### BRIEF
Print every line exactly as it appears in the material below.

### GIVEN MATERIAL
################

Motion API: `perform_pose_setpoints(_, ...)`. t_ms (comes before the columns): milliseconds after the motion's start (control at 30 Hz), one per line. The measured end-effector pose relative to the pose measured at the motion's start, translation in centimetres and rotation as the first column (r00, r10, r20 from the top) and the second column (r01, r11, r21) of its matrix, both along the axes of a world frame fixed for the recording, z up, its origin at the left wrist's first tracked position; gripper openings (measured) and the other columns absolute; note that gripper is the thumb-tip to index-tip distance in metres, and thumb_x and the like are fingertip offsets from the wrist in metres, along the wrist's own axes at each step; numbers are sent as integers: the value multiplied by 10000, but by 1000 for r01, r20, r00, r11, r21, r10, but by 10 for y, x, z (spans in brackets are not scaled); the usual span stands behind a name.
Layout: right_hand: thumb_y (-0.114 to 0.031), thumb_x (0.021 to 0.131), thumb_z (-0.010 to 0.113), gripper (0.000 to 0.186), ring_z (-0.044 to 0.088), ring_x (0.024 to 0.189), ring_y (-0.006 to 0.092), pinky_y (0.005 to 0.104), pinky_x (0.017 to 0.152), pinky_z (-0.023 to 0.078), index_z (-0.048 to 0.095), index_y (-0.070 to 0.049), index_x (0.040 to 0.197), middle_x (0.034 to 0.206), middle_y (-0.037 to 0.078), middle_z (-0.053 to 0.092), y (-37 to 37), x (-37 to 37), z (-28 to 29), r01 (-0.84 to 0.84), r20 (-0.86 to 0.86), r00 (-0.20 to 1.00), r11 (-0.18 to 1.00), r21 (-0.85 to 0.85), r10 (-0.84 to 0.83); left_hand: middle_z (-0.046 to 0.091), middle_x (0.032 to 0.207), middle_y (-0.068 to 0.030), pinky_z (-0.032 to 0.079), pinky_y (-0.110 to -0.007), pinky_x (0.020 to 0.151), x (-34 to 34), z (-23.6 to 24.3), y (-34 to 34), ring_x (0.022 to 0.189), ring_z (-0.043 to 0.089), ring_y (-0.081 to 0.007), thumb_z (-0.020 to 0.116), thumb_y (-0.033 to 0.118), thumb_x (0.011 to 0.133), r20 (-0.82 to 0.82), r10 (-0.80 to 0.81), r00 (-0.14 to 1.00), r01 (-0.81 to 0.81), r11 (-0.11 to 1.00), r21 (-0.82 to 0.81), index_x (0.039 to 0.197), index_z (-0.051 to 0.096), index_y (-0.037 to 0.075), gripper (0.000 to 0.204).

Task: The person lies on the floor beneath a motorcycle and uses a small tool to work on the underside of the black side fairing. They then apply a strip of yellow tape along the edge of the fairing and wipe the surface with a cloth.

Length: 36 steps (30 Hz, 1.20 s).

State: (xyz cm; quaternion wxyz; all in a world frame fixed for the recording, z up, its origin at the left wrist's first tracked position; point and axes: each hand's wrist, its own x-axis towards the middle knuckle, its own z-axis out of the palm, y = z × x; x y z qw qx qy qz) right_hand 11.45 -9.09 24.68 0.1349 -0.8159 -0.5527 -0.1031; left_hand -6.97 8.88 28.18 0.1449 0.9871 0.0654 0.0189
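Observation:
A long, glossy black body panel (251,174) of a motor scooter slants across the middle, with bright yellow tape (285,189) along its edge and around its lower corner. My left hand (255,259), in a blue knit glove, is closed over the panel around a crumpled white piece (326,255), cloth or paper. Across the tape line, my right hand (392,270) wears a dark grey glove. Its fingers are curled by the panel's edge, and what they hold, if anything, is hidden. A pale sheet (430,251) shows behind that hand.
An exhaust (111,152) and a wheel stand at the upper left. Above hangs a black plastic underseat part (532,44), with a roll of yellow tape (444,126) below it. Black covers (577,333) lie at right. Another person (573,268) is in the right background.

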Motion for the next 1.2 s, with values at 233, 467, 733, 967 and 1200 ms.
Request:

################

### EXERCISE RESULT
Motion API: `perform_pose_setpoints(_, ...)`. t_ms (comes before the columns): milliseconds after the motion's start (control at 30 Hz), one per line. The measured end-effector pose relative to the pose measured at the motion's start, translation in centimetres and rotation as the first column (r00, r10, r20 from the top) and the second column (r01, r11, r21) of its matrix, both along the axes of a world frame fixed for the recording, z up, its origin at the left wrist's first tracked position; gripper openings (measured) and the other columns absolute; note that gripper is the thumb-tip to index-tip distance in metres, and thumb_x and the like are fingertip offsets from the wrist in metres, along the wrist's own axes at each step; numbers are sent as integers: the value multiplied by 10000, but by 1000 for r01, r20, r00, r11, r21, r10, but by 10 for y, x, z (spans in brackets are not scaled); the usual span stands behind a name.
Layout: right_hand: thumb_y (-0.114 to 0.031), thumb_x (0.021 to 0.131), thumb_z (-0.010 to 0.113), gripper (0.000 to 0.186), ring_z (-0.044 to 0.088), ring_x (0.024 to 0.189), ring_y (-0.006 to 0.092), pinky_y (0.005 to 0.104), pinky_x (0.017 to 0.152), pinky_z (-0.023 to 0.078), index_z (-0.048 to 0.095), index_y (-0.070 to 0.049), index_x (0.040 to 0.197), middle_x (0.034 to 0.206), middle_y (-0.037 to 0.078), middle_z (-0.053 to 0.092), y (-37 to 37), x (-37 to 37), z (-28 to 29), r01 (-0.84 to 0.84), r20 (-0.86 to 0.86), r00 (-0.20 to 1.00), r11 (-0.18 to 1.00), r21 (-0.85 to 0.85), r10 (-0.84 to 0.83); left_hand: middle_z (-0.046 to 0.091), middle_x (0.032 to 0.207), middle_y (-0.068 to 0.030), pinky_z (-0.032 to 0.079), pinky_y (-0.110 to -0.007), pinky_x (0.020 to 0.151), x (-34 to 34), z (-23.6 to 24.3), y (-34 to 34), ring_x (0.022 to 0.189), ring_z (-0.043 to 0.089), ring_y (-0.081 to 0.007), thumb_z (-0.020 to 0.116), thumb_y (-0.033 to 0.118), thumb_x (0.011 to 0.133), r20 (-0.82 to 0.82), r10 (-0.80 to 0.81), r00 (-0.14 to 1.00), r01 (-0.81 to 0.81), r11 (-0.11 to 1.00), r21 (-0.82 to 0.81), index_x (0.039 to 0.197), index_z (-0.051 to 0.096), index_y (-0.037 to 0.075), gripper (0.000 to 0.204).

Task: The person lies on the floor beneath a motorcycle and uses a small tool to work on the underside of the black side fairing. They then apply a strip of yellow tape along the edge of the fairing and wipe the surface with a cloth.

Length: 36 steps (30 Hz, 1.20 s).

State: (xyz cm; quaternion wxyz; all in a world frame fixed for the recording, z up, its origin at the left wrist's first tracked position; point and axes: each hand's wrist, its own x-axis towards the middle knuckle, its own z-axis out of the palm, y = z × x; x y z qw qx qy qz) right_hand 11.45 -9.09 24.68 0.1349 -0.8159 -0.5527 -0.1031; left_hand -6.97 8.88 28.18 0.1449 0.9871 0.0654 0.0189
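Observation:
A long, glossy black body panel (251,174) of a motor scooter slants across the middle, with bright yellow tape (285,189) along its edge and around its lower corner. My left hand (255,259), in a blue knit glove, is closed over the panel around a crumpled white piece (326,255), cloth or paper. Across the tape line, my right hand (392,270) wears a dark grey glove. Its fingers are curled by the panel's edge, and what they hold, if anything, is hidden. A pale sheet (430,251) shows behind that hand.
An exhaust (111,152) and a wheel stand at the upper left. Above hangs a black plastic underseat part (532,44), with a roll of yellow tape (444,126) below it. Black covers (577,333) lie at right. Another person (573,268) is in the right background.
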
Motion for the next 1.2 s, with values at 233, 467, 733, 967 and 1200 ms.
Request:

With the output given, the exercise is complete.